The Purosangue is Ferrari’s first SUV. That means it has to play the part of a useful all-rounder and competent daily driver better than any other Ferrari before it. With a roomy four-seat cabin, four doors, a real trunk, and reasonable ground clearance, things look promising.
What better way to test the world’s most practical Ferrari than a road trip, three days of relaxed cruising and back road carving through New England? Starting on the pothole-riddled streets of New York City, we chucked our bags into the hatch and pointed the car’s long, shapely nose north.
Quick Specs: 025 Ferrari Purosangue
Engine: 6.5-Liter V-12
Output: 715 Horsepower / 528 Pound-Feet
Transmission: Eight-Speed Dual-Clutch / Two-Speed Automatic
0-60 MPH: 3.2 Seconds (est.)
Price / As Tested: $423,686 / $506,305
New York City’s streets offered ample opportunity to test the upper limits of the Purosangue’s trick suspension. Designed by Multimatic, the True Active Spool Valve (TASV) dampers use electric motors to control stroke and ride height. They work independently of each other, meaning there are no sway bars connecting the suspension’s left and right sides.
That means there's a huge delta between soft and hard suspension modes. In its softest setting the Purosangue remains taut and composed, not cushy. Bumps are communicated into the cabin, with bigger imperfections delivering audible impacts to the chassis. While the physical forces making it to my seat weren’t jarring, the relative lack of suspension travel and sound-deadening compared to other performance SUVs is a clear signifier: Ferrari still wants the Purosangue to feel like a sports car.

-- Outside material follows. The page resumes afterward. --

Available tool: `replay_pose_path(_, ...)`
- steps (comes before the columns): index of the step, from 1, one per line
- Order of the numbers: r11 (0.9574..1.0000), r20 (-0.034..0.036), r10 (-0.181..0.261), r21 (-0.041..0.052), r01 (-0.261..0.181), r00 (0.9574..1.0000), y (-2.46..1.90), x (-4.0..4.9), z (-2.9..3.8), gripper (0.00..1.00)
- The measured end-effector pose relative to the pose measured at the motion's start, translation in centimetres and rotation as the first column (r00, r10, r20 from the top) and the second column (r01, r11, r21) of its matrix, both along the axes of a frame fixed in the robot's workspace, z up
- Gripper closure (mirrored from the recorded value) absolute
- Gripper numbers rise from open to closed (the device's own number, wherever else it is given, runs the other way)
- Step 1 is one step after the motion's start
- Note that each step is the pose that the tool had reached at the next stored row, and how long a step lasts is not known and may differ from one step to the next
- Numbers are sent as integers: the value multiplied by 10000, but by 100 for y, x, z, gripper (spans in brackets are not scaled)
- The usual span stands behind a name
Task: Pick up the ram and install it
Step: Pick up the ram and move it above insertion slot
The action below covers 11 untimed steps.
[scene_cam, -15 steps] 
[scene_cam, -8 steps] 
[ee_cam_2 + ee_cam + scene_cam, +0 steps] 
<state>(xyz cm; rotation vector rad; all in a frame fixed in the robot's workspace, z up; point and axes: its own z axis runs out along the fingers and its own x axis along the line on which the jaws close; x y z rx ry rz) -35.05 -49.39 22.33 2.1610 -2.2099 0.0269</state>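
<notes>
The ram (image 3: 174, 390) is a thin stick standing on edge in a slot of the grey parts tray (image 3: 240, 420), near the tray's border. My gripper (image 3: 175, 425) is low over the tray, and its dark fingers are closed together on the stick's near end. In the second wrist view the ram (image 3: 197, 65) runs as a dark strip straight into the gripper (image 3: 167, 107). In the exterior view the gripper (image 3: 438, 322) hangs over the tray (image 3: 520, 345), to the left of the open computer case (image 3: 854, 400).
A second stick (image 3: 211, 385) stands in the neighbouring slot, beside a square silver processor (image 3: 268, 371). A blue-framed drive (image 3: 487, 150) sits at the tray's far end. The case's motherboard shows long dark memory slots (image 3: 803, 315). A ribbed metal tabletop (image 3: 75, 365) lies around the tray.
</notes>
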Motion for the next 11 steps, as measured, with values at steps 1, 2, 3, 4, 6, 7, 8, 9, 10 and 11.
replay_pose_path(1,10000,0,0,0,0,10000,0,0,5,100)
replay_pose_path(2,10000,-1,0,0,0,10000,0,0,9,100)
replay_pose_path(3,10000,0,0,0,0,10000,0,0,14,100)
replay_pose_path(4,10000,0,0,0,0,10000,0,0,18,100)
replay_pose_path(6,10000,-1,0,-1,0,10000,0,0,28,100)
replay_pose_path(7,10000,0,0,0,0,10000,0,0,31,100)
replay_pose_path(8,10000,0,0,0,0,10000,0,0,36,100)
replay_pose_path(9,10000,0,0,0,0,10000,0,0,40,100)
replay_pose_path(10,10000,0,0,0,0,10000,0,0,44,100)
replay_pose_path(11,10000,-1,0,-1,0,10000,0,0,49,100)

Here’s further proof: The Italian SUV comes standard on staggered wheels measuring 22 inches up front and 23 inches in the rear, with a 315-millimeter wide tire out back. This sort of equipment dismisses any notion the Purosangue could be used for off-pavement excursions. While there is a hill descent control feature, we suspect it’s meant to be paired with the "Ice" drive mode (there are no sand or rock modes on the steering wheel-mounted Manettino switch).
The Purosangue feels like a real Ferrari in many ways. Idling through city traffic offered an opportunity to fiddle with the four-door’s interior space. The infotainment is largely unchanged from the 296 GTB sports car, operated mostly via the digital gauge cluster screen and a touch-capacitive D-pad on the steering wheel. While there have been some small changes to the controls compared to the 296, the setup remains infuriating to use. Touch-capacitive buttons like these shouldn’t have a place in cars; They’re inconsistent and often need a delicate touch to function properly—tough to achieve when you’re also moving down a road.